April 9, 2008 | 3:30 PM | RI 480 | Wednesday colloquium Measuring CMB Polarization James J Bock, California Institute of Technology
The Inflationary paradigm has been remarkably successful in passing observational tests, largely from Cosmic Microwave Background temperature anisotropy measurements. Gravitational waves produced during the epoch of Inflation may imprint a detectable polarization signal in the CMB. This polarization signal, which has a distinctive 'B-mode' pseudo-vector field that cannot be duplicated by matter over/under-densities, depends on the physics of Inflation and thus can be used to distinguish among Inflationary models.

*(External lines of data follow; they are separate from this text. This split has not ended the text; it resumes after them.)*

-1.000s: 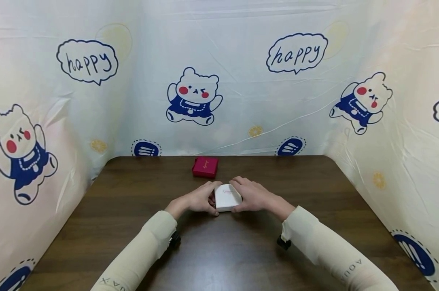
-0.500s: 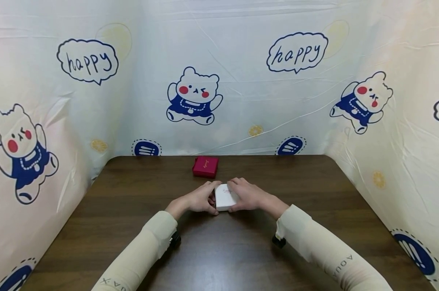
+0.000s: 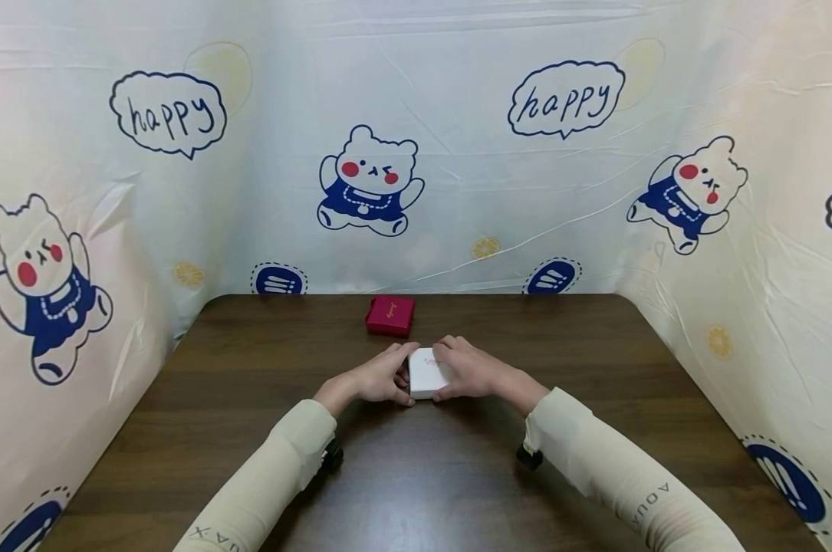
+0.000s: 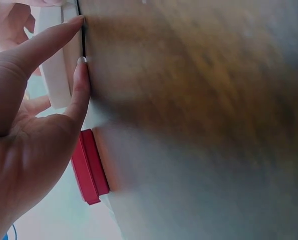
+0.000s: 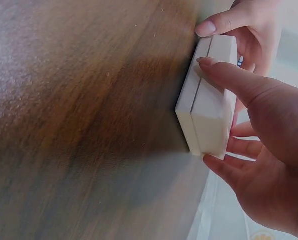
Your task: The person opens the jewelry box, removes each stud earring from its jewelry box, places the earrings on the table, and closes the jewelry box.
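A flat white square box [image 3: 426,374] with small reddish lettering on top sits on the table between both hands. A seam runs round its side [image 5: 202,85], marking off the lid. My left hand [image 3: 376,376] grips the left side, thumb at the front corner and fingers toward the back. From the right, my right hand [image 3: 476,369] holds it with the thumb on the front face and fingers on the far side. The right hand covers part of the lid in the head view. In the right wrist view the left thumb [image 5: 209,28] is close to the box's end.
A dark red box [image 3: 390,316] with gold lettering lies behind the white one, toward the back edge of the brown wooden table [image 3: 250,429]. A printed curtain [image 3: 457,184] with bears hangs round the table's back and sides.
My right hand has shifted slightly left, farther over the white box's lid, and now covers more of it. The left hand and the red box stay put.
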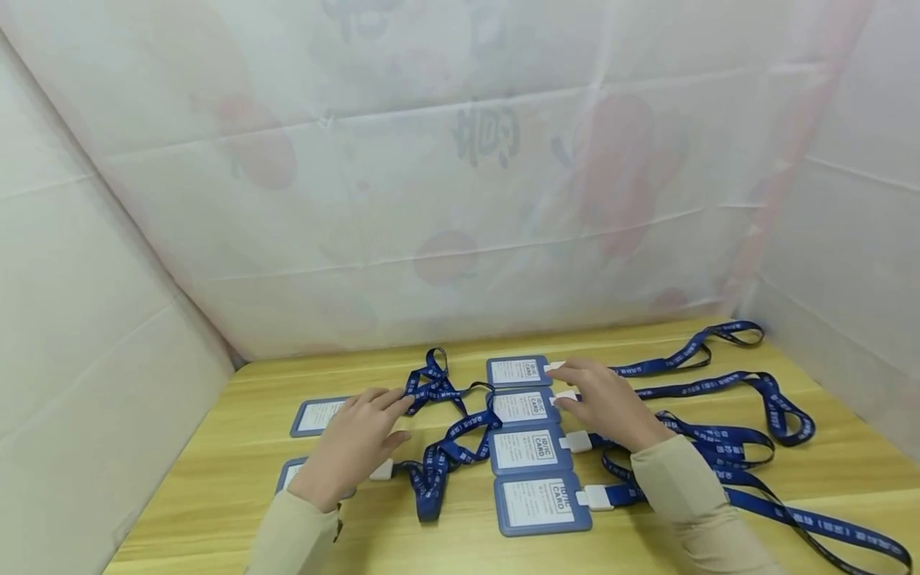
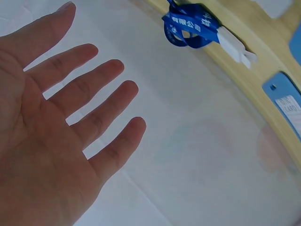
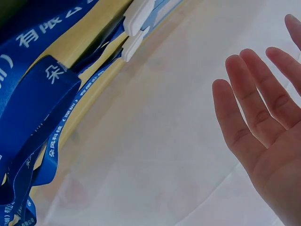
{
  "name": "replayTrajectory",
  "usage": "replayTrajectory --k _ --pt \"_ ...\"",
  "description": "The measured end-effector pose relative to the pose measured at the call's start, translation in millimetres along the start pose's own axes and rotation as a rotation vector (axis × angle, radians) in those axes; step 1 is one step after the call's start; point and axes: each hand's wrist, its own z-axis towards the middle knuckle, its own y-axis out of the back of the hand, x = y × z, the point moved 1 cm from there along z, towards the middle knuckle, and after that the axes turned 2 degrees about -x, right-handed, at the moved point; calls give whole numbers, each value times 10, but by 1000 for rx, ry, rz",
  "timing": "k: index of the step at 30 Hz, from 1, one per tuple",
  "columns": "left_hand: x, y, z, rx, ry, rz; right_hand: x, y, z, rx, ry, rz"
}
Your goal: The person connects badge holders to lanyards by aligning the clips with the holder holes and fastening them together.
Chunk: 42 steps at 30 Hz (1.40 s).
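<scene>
My left hand (image 1: 357, 441) hovers over two blue-framed ID card holders at the left, with straight, spread fingers and nothing held. The farther left holder (image 1: 311, 418) and the nearer left holder (image 1: 287, 473) are both partly hidden by it. Above the clip ends of a column of several ID card holders (image 1: 533, 449) is my right hand (image 1: 609, 401); in the right wrist view its fingers (image 3: 249, 101) are extended and hold nothing. Blue lanyards (image 1: 460, 439) with white lettering lie folded between the groups. More lanyards (image 1: 726, 439) trail to the right, partly under the right forearm.
All of this lies on a yellow wood-grain table (image 1: 208, 487). A white printed sheet (image 1: 359, 208) hangs behind it, with pale sheets (image 1: 65, 335) at both sides. White clips (image 1: 596, 497) join the holders to their lanyards.
</scene>
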Motion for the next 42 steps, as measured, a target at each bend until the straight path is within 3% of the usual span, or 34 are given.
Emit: replayTrajectory --k 12,30,42 --pt "142 82 -271 -48 52 -16 141 16 -15 -3 30 27" --pt "338 72 -482 -54 88 -18 553 -87 168 24 142 37" --pt "425 42 -605 22 156 -33 892 -280 257 96 212 161"
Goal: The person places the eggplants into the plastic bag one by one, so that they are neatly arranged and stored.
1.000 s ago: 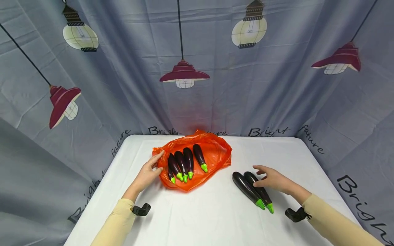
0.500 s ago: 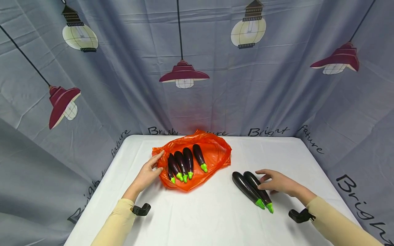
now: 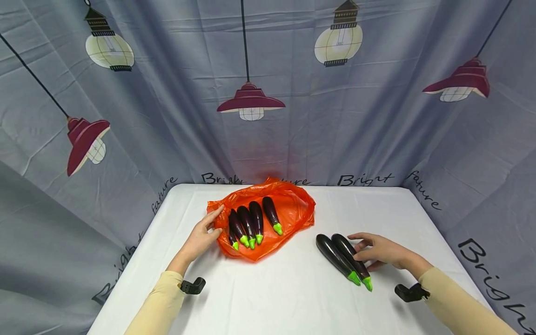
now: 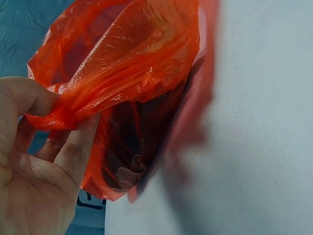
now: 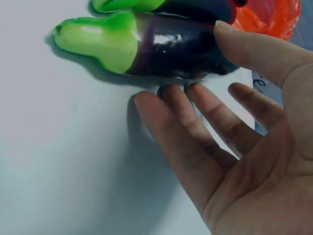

We have developed the BICEP (Background Imaging of Cosmic Extragalactic Polarization) experiment to measure degree-scale CMB polarization in a search for evidence of an inflationary gravitational wave background. I discuss the unique design of the receiver and its performance after two seasons of observations from the South Pole. Recent advances in antenna-coupled TES bolometers will enable significant improvement in system sensitivity. We are developing two new instruments based on these new detectors, SPIDER to measure large-scale polarization from a long-duration balloon, and BICEP2 to deeply integrate in a small region of the sky with low Galactic foregrounds from the ground. These measurements will ultimately culminate in a space-borne measurement with large detector arrays, NASA's Einstein Inflation Probe.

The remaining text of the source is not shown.